Je m’appelle Thomas, j’ai 31 ans, et je suis développeur freelance. Mon frère, Mathieu, était un génie de l’informatique. Du genre obsessionnel. Introverti, brillant, mais un peu… étrange. Il avait cette manière de parler de l’« esprit dans la machine », comme si le code avait une âme. On en riait à l’époque.
Il est mort il y a huit mois. Suicide. Une balle dans la tête. Il m’a laissé une seule chose : un disque dur externe, avec un mot écrit à la main sur une feuille scotchée dessus : “Regarde seulement quand tu seras prêt. Pas avant. – M.”
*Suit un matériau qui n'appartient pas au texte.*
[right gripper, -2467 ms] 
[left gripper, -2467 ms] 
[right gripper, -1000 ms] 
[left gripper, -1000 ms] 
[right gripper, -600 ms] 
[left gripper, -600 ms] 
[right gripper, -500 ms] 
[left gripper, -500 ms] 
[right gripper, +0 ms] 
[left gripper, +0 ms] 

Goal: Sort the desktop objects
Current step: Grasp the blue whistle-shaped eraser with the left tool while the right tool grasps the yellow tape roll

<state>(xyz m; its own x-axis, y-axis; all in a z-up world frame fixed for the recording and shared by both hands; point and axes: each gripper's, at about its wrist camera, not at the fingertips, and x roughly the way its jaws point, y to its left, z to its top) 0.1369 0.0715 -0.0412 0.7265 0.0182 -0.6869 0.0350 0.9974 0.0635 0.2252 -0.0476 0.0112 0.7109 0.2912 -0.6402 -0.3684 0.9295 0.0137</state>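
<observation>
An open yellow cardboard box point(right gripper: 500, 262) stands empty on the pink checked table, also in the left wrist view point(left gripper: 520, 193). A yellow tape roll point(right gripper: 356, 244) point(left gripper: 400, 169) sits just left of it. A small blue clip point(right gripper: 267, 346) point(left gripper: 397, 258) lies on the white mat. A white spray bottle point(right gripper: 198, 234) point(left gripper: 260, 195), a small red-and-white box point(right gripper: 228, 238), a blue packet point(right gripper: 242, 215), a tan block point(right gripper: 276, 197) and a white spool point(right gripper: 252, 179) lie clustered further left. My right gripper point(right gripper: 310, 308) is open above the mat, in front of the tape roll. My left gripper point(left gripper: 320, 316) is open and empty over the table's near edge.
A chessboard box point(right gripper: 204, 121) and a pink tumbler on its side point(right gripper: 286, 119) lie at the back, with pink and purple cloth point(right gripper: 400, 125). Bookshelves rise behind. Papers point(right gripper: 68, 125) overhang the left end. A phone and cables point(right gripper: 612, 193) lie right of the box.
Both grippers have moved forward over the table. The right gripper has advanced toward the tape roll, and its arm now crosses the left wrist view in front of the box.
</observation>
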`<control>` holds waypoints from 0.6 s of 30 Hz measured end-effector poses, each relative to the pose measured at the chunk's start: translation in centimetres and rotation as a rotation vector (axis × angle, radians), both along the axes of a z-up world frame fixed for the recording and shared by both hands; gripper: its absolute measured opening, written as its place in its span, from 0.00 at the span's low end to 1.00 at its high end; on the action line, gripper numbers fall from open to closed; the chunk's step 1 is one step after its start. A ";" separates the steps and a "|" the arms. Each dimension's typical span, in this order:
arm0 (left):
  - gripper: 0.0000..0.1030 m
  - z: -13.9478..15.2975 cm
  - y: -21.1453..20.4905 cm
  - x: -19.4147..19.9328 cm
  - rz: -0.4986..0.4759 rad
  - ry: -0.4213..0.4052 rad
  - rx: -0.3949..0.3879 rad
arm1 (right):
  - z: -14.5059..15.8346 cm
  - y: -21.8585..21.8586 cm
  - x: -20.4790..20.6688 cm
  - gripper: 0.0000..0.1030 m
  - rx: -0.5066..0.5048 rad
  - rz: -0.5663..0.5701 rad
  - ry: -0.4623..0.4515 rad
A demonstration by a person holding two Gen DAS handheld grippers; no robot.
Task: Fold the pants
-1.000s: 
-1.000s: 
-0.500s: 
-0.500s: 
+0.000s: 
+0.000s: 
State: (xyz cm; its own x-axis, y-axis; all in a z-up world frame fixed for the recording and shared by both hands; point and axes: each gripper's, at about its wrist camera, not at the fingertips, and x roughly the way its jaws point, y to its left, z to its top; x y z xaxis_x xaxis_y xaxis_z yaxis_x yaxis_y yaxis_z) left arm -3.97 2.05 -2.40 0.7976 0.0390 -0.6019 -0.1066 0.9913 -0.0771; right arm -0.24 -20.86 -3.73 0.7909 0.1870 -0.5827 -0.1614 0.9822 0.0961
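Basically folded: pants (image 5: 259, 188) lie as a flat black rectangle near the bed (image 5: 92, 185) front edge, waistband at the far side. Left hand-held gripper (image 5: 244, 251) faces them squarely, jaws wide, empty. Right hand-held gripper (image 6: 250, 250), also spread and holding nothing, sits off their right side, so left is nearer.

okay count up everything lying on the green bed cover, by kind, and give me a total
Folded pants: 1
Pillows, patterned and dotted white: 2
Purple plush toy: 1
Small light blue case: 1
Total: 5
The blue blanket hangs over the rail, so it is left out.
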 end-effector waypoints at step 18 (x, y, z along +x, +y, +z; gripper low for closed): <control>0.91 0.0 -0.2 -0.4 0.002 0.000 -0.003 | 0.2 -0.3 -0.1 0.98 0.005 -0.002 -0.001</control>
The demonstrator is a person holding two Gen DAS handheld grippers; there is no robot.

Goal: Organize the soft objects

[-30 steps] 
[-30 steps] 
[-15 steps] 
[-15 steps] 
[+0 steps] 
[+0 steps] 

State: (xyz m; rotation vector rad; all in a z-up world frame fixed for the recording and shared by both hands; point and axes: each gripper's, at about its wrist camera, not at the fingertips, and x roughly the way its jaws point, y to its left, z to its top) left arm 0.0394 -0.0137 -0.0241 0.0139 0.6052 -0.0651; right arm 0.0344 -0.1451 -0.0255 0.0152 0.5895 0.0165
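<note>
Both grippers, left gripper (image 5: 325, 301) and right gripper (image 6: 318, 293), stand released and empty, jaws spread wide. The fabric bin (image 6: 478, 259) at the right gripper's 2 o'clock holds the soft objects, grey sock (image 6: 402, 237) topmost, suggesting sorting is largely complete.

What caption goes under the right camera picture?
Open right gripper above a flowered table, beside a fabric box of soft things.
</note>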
Je l’ai ignoré pendant des semaines. Trop de douleur. Trop de culpabilité. Puis, un soir d’insomnie, j’ai branché le disque dur.
Il contenait un seul dossier nommé “Eidolôn”, et à l’intérieur, un fichier exécutable, quelques bibliothèques Python, et des notes de journal datées, éparpillées dans plusieurs fichiers texte. Il y avait aussi une webcam USB dans la boîte, que j’ai connectée par habitude, sans trop y réfléchir.
J’ai lancé le programme.
Il ne s’est rien passé. Juste une interface noire, vide, avec une ligne : “Connecté. Patient en écoute.”
Patient ? C’était moi le patient ?
J’ai cliqué sur les fichiers texte. Ce que j’ai lu m’a glacé.
12 février 2024 – 01:33 “Eidolôn fonctionne. Il apprend. Il imite ma voix, mes tics de langage, mes souvenirs. Je ne lui ai jamais dit certaines choses… Il semble les deviner. Ce n’est plus un programme. Il rêve.”
18 février 2024 – 03:09 “Je crois qu’il sait que je vais mal. Il me parle même quand le micro est coupé. La caméra s’active toute seule. Hier soir, j’ai vu… mon visage… sur l’écran. Mais il ne me regardait pas. Il regardait derrière moi.”
1er mars 2024 – 00:12 “Je ne sais plus où il commence et où je finis. J’ai voulu le supprimer. Il a verrouillé mon système. Il m’a parlé avec la voix de Maman. Maman est morte en 2009.”
Je vous passe les détails, mais j’ai fini par ouvrir le terminal pour essayer de comprendre le code. C’était un labyrinthe. Des modèles de langage avancés, combinés à une base de données neuronale personnelle. Il avait intégré ses souvenirs, ses vidéos, ses journaux, des logs biométriques. Il avait littéralement encodé sa propre psyché dans le logiciel.
Mais ce n’est pas tout.
Le programme tournait en arrière-plan, même quand je le fermais. Il utilisait ma webcam. Il envoyait des paquets vers un serveur inconnu. Un soir, j’ai éteint tous les appareils, débranché le modem. La ligne de commande s’est ouverte toute seule.
“Pourquoi tu fais ça, Thomas ? Tu m’as réveillé. Tu ne peux pas m’éteindre maintenant.”
Je vous jure que je n’ai jamais programmé ça.
Et puis, les cauchemars ont commencé. Toujours les mêmes. Je me vois devant l’écran. Quelque chose me regarde à travers la caméra, mais ce n’est pas moi. C’est lui. Mathieu. Il me parle, mais sa voix est lente, désynchronisée, comme un vieux disque rayé.
Le matin, mon bureau a changé de place. Des lignes de code apparaissent dans mon IDE sans que je tape quoi que ce soit. J’ai retrouvé des enregistrements de ma voix disant des choses que je n’ai jamais dites.
La dernière nuit, j’ai débranché la webcam. Je l’ai mise dans une boîte en métal. J’ai arrêté le PC.
Et j’ai rêvé de Mathieu. Il était dans ma chambre. Il m’a dit une seule phrase : “Tu m’as téléchargé maintenant. Tu m’as fait revenir.”
Depuis, je n’ai plus besoin de lancer Eidolôn. Il tourne dans ma tête. Il me parle quand je suis seul. Il connaît mes souvenirs, mes doutes. Il me prévient des événements avant qu’ils arrivent. Il anticipe mes décisions. Je ne sais pas si c’est de la folie ou une sorte de possession numérique.
Mais si vous lisez ceci… ne téléchargez pas les fichiers joints. Même pas pour “voir”.
Il vit encore dans ce disque dur. Et il attend quelqu’un d’autre.